William Wantling, In the Enemy Camp: Selected Poems 1964-1974 (Introduction by John Osborne, Foreword by Thurston Moore).

“I can make good word music and rhyme,” declares the narrator of William Wantling’s “Poetry,” “and even sometimes take their breath away—but it always somehow turns out kind of phoney.” A veteran of the Korean War, a criminal and junky, Wantling’s poetry was forged in the crucible of San Quentin Prison where he fled to escape the paralyzing conformity of his Midwest home-town of Peoria, Illinois, described in the title poem as an “enemy camp.” The collected poems, which include elegies to fellow outsiders, among them Billie Holiday, Lenny Bruce, and Lester Young—do their best to conceal their author’s careful craft and literary eclecticism, echoed by Wantling’s deployment of poetic forms, among them syllabics, sonnet, sestina and haiku. Many of the poems reflect on the authenticity and relevance of writing verse: “Poetry,” set in San Quentin Prison, ends with the stabbing of a prisoner (“the blood that came to his/ lips was a bright pink, lung blood”) and concludes with the lines “what could consonance and assonance or / even rhyme do with something like that?”

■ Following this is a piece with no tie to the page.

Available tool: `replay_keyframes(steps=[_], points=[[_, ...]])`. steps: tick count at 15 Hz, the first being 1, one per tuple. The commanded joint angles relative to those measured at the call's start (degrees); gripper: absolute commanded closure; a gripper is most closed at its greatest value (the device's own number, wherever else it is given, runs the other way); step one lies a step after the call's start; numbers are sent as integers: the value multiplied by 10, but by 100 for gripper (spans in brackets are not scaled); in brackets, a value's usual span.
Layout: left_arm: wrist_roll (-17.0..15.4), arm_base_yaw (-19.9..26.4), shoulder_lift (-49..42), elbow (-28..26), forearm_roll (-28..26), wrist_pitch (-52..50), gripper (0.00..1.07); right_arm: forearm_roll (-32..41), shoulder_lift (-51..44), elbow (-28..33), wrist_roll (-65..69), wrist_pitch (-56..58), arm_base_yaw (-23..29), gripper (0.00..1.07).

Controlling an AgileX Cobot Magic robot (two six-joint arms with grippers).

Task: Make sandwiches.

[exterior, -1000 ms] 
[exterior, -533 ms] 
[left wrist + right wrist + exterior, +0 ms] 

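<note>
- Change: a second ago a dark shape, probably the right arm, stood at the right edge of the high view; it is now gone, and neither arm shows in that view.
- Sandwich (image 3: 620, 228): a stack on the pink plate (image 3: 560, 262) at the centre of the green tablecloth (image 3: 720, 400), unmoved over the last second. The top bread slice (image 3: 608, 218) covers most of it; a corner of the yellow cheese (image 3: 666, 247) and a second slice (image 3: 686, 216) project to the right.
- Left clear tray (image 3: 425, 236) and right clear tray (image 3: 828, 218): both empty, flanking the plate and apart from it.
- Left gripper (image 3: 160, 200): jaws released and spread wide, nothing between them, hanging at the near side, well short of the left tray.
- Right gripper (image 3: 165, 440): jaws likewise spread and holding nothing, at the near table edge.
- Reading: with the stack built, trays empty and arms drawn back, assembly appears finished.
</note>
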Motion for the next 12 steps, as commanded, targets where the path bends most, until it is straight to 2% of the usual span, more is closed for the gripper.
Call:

Wantling’s poems are littered with references to heroin, the Korean War, San Quentin Prison, hard drinking, LSD, cocaine and mescaline but there are also allusions to T.S. Eliot, Samuel Beckett and Hemingway. As John Osborne points out in a trenchant introduction to this collection, the title “Things Exactly as They Are” “comes from Wallace Stevens’s long poem ‘The Man with the Blue Guitar,’ itself inspired by Picasso’s painting The Old Guitarist.” While there is a temptation to read Wantling’s sinewy poems biographically, they are strewn with a coterie of narrators, some of whom confess to murder and others who revel in theft and heroin addiction:

 

High, once I ate 3 scoops of ice-cream

High it was the greatest

Greater than the Eiffel Tower

Greater than warm sex, sleepy

Early on a morning

 

In “Essay on Being 35,” the narrator chronicles his crippling depression (“If I could snap out of this funk/ I’d have enough energy to kill myself”) in a language that is startlingly detached: “I taught my wife to masturbate/ so I could sleep more/ or at least lay there/ & stare at the wall/ She cries while she does it.”

A number of the poems brim with wry, dark humour, including “A metaphysical promise from one who is quite angry that all dreams soon become nightmares:”

 

I’ll kill you, God

First chance I get

 

And “A short treatise on love and perversion with psychoanalytic overtones”

 

My father slept

My mother wept

and I became the horned goat between them

 

Nearly a quarter of the collected poems are Haiku, a form that Wantling respects and embellishes:

 

I don’t want to say goodbye

but I think it’s being said

for me

 

Here, as elsewhere, Wantling’s casual mastery of technique hoodwinks the reader. Many of the poems employ rhyme and half-rhyme but Wantling’s attention to form is hidden in the dark intimacy of his verse. Longer poems, including “Dirge in Spring,” a meditation on the accidental killing of a young blind hare, frequently ask the reader to consider how violence affects the perpetrator, a theme echoed in poems about the Korean War where Wantling explores how soldiers are ravaged by the horrors of war in which they participate. Indeed, as Osborne rightly notes, Wantling’s “place as the preeminent American poet of the Korean War has yet to be properly recognized.”

Wantling’s long stints in prison and his Midwestern background kept him out of the Beat circles, although he published in a number of little magazines, among them Jeff Nuttall’s My Own Mag, also appearing alongside Nuttall and Alan Jackson in the Penguin Modern Poets 12 (1968) . For a while, it seemed that Wantling would make it: his collection The Awakening was Christopher Logue’s recommended book of the year in a 1967 issue of the Times Literary Supplement, but his death in 1974, aged forty, put paid to any chances of a Bukowski-like resurrection, a writer with whom he is compared.  Wantling, as Osborne notes in the introduction “is excluded from every one of the standard anthologies of modern American poetry.” This handsomely produced volume brings Wantling out of the shadows that he inhabited and back to the fringes of poetry where he belongs. These are poems written in darkness by a writer who stared at the sun.